Task details
A complete response lists each line of the data below that includes the word "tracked".

Given data below:

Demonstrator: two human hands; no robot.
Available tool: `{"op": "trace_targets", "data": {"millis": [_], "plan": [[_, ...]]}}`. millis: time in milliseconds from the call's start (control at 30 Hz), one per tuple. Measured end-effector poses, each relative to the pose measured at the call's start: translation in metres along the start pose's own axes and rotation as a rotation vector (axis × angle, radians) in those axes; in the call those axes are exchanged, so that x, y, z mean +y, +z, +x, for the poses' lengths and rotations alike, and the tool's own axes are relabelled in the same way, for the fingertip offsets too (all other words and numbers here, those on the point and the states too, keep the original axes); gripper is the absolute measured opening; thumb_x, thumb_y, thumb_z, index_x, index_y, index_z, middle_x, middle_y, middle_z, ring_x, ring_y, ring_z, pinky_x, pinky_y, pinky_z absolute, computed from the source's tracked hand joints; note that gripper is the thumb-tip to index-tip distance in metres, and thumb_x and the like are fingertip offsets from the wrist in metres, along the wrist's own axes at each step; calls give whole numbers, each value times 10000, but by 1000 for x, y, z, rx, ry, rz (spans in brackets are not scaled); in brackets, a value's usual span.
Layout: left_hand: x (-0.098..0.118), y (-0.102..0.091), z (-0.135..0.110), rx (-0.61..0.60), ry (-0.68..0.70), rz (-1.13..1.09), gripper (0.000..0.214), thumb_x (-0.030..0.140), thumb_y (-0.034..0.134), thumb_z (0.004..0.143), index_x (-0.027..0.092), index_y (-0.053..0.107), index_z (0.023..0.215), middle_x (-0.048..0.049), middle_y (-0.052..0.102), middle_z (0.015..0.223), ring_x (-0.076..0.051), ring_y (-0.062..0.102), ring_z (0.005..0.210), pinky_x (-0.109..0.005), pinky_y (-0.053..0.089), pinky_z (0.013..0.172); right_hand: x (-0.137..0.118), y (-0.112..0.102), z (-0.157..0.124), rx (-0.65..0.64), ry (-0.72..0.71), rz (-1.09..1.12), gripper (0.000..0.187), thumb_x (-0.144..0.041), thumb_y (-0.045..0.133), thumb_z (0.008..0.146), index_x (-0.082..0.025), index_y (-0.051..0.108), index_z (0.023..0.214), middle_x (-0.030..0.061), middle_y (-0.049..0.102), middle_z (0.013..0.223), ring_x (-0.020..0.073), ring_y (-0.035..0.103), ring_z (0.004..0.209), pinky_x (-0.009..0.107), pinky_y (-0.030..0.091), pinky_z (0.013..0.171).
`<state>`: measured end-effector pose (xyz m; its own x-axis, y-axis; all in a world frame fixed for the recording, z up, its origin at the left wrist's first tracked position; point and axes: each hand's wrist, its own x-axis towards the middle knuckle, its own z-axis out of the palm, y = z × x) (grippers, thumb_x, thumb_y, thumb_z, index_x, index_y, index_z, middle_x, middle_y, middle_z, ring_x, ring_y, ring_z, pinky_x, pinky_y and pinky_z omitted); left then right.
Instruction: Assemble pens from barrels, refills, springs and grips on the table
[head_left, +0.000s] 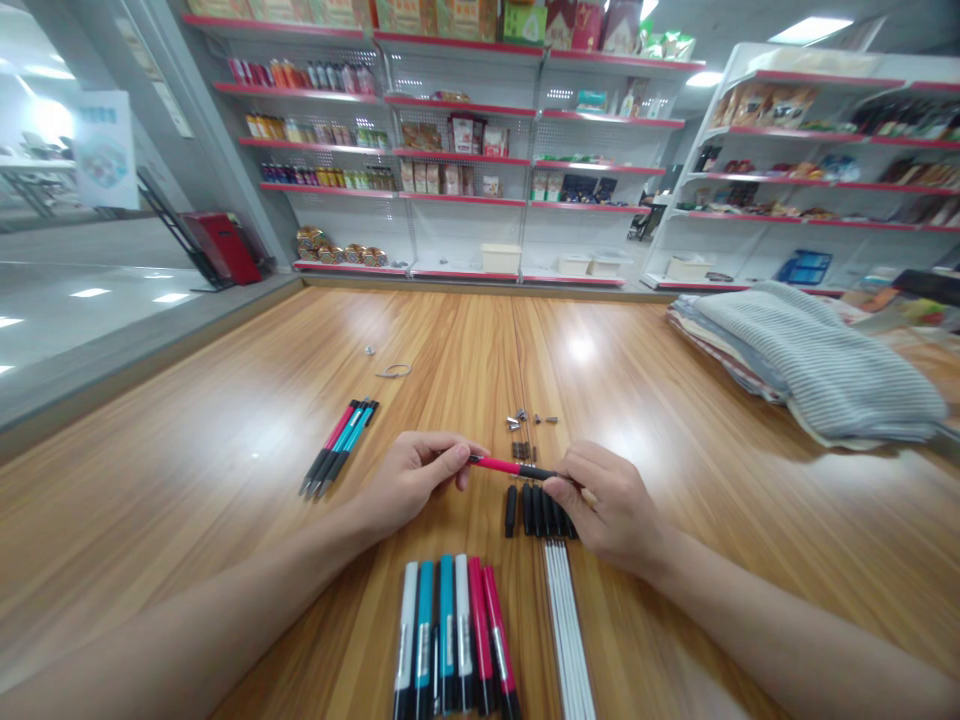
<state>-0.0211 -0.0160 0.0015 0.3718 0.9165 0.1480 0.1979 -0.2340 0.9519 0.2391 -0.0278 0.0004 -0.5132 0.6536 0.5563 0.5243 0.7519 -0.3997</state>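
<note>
The bench (645, 380) looks like smooth, wood-grained laminate with a satin sheen, throwing back pale patches of light. The held pen (499, 465) pairs a glossy pink plastic barrel with a matt black, rubbery-looking grip. The finished pens (346, 440) at left show shiny coloured barrels, dull black grips and metallic-looking tips. In the near row, the loose barrels (446, 610) are smooth, glossy plastic. The loose grips (528, 510) look matt and rubbery; the refills (568, 630) beside them are smooth white plastic. Farther off, the small cone-shaped parts (521, 415) gleam like bare metal. At right, the folded cloths (847, 350) are soft, matt fabric, the uppermost finely striped.
</note>
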Motion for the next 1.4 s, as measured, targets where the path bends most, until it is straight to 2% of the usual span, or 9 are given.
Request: {"op": "trace_targets", "data": {"millis": [200,267,467,567,767,933,1167,1267,1400], "plan": [[4,-2,-4,-156,-32,-5,347,387,512,907,117,692,1029,2,573,594,-98,495,569,-229,345,574,2,0,-2,56,-19,12,262,-172,467,919,-181,447,657,0,422,610,132,389,602,298,270,577],[-1,-1,-3,-136,-37,-70,354,387,503,912,109,679,1042,3,571,578,-91,484,538,-223,327,546,2,-1,-2,92,-33,24,262,-160,476,909,-180,439,650,-1,419,602,129,382,590,300,262,570],[-16,3,1,-1,-79,-224,494,425,370,958,91,665,744,-15,547,521,-86,479,454,-227,319,490,2,-2,-1,195,-58,20,247,-116,501,875,-176,429,646,1,410,593,128,372,582,303,247,563],[-15,3,0,11,-46,-225,478,424,404,947,95,655,708,-8,535,524,-77,465,456,-223,328,498,3,-2,-3,230,-47,27,262,-104,499,867,-178,409,633,-3,392,585,124,363,569,303,235,557],[-11,-1,-3,-47,12,-116,401,407,459,930,111,654,743,18,484,498,-71,412,474,-212,292,493,3,-2,-6,235,-4,75,299,-122,475,883,-181,365,612,-10,364,575,115,352,548,298,225,547],[-8,-3,-3,-35,37,14,342,383,479,923,119,665,810,15,509,555,-77,425,521,-212,301,514,4,-2,-5,217,65,107,350,-164,455,913,-179,322,589,-21,337,558,95,332,514,285,212,526],[4,1,-4,61,120,204,377,354,505,909,127,565,614,13,510,579,-76,443,552,-210,317,546,10,1,-6,205,205,158,419,-236,416,954,-184,250,573,-40,258,537,78,279,474,279,184,497],[-1,3,-5,58,84,106,417,407,460,922,125,586,643,2,521,577,-86,461,548,-215,332,543,8,1,-5,223,171,130,389,-221,421,948,-183,297,581,-32,306,549,87,311,494,277,208,510],[-11,3,-3,25,-61,-136,538,479,332,949,117,589,643,-20,543,557,-91,461,473,-225,317,478,4,-2,-3,194,44,44,303,-170,460,911,-180,380,619,-8,384,586,114,370,557,288,241,549]]}}
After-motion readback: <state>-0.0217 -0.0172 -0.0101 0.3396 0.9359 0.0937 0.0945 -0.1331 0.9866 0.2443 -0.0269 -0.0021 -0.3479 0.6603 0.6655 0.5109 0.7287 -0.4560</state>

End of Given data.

Answer area
Available tool: `{"op": "trace_targets", "data": {"millis": [_], "plan": [[_, ...]]}}`. millis: time in milliseconds from the call's start (control at 30 Hz), one per tuple. Measured end-effector poses, each relative to the pose measured at the call's start: translation in metres along the start pose's own axes and rotation as a rotation vector (axis × angle, radians) in those axes; in the call those axes are exchanged, so that x, y, z mean +y, +z, +x, for the poses' lengths and rotations alike, and the tool's own axes are relabelled in the same way, for the fingertip offsets too (all other words and numbers here, those on the point and the states too, keep the original axes); gripper is the absolute measured opening; thumb_x, thumb_y, thumb_z, index_x, index_y, index_z, middle_x, middle_y, middle_z, ring_x, ring_y, ring_z, pinky_x, pinky_y, pinky_z absolute, computed from the source's tracked hand joints; note that gripper is the thumb-tip to index-tip distance in metres, and thumb_x and the like are fingertip offsets from the wrist in metres, along the wrist's own axes at each step; calls give whole numbers, each value times 10000, but by 1000 for x, y, z, rx, ry, rz (spans in brackets are not scaled); in brackets, a value's usual span.
`<state>`: measured end-effector pose (xyz m; its own x-axis, y-axis; all in a world frame fixed for the recording, z up, its origin at the left wrist's first tracked position; point and axes: each hand's wrist, its own x-axis towards the middle knuckle, its own z-axis out of the palm, y = z × x) (grippers, thumb_x, thumb_y, thumb_z, index_x, index_y, index_z, middle_x, middle_y, middle_z, ring_x, ring_y, ring_z, pinky_x, pinky_y and pinky_z omitted); left then right.

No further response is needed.